A major challenge to face, in order to scale up the use of nanoparticles as filler for lubricants, is related to their dispersion within fluids, which is often not uniform. Their small size, in fact, causes the attractive forces to rule over the other types of forces. This phenomenon generally causes aggregation and precipitation of nanoparticles. This issue shows that nanoparticles in lubricants need to be dispersed with other methods in order to optimize their stability, most likely they need to be surface-functionalized with organic treatments.
A lubricant is derived from mineral oils or synthetic hydrocarbon blends. However, in order to fulfill the requirements set by the Original Equipment Manufacturers (OEMs), they lack properties of their own. A common solution to this problem is to include relatively small but effective additives in the formulation of the base stock, which leads to remarkable improvements to the attribute of the lubricants, such as introducing anti-oxidation capability, tribological characteristics, and thermal properties. Nanotechnology offers the opportunity to improve the performance of lubricant oil via the utilization of nano-additives. The addition of nanoparticles to common base oils is a promising approach towards enhancing certain characteristics, such as friction and wear resistance. This communication overview works on nano-additives in the lubricant industry. It encompasses general base fluids and common oil additives, and more narrow focus such as the application of nano-scale particles. Finally, this communication will highlight the future prospects of nanoparticles in the context of the lubricant industry.

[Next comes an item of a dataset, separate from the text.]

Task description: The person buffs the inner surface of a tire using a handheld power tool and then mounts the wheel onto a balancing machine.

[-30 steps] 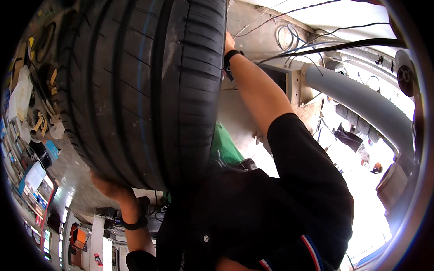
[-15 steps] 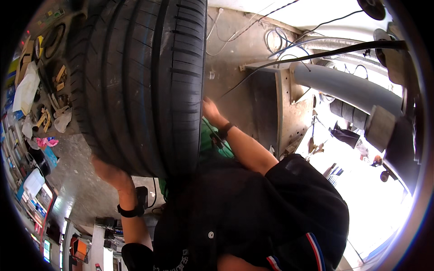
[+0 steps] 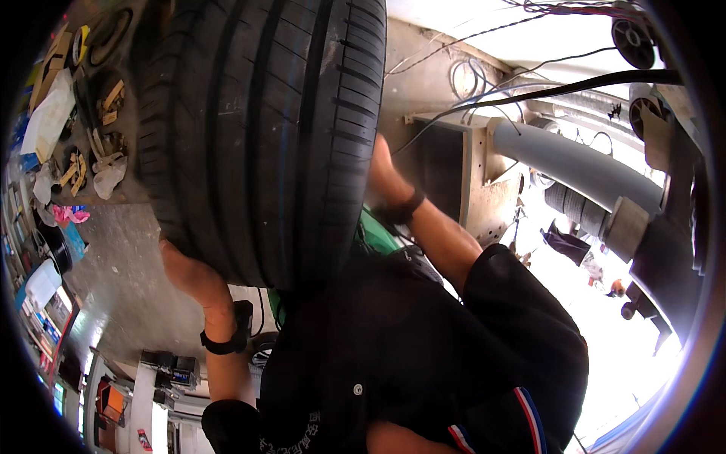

Numerous nanoparticles have recently been investigated for use as oil additives. Nano -powders of some metals and their compounds exert an especially effective influence on the characteristics of lubricants. The use of nanoparticles that include Cu, CuO, Fe, Ni, TiO2 and other metallic nanoparticles additives in lubricating oils provides good friction reduction and anti-wear behavior.
NanoTech Lubricants: Most lubricants are liquid oil-based materials:
• Fatty acids
• Mineral and synthetic oils (groups I, II, III, IV, and V)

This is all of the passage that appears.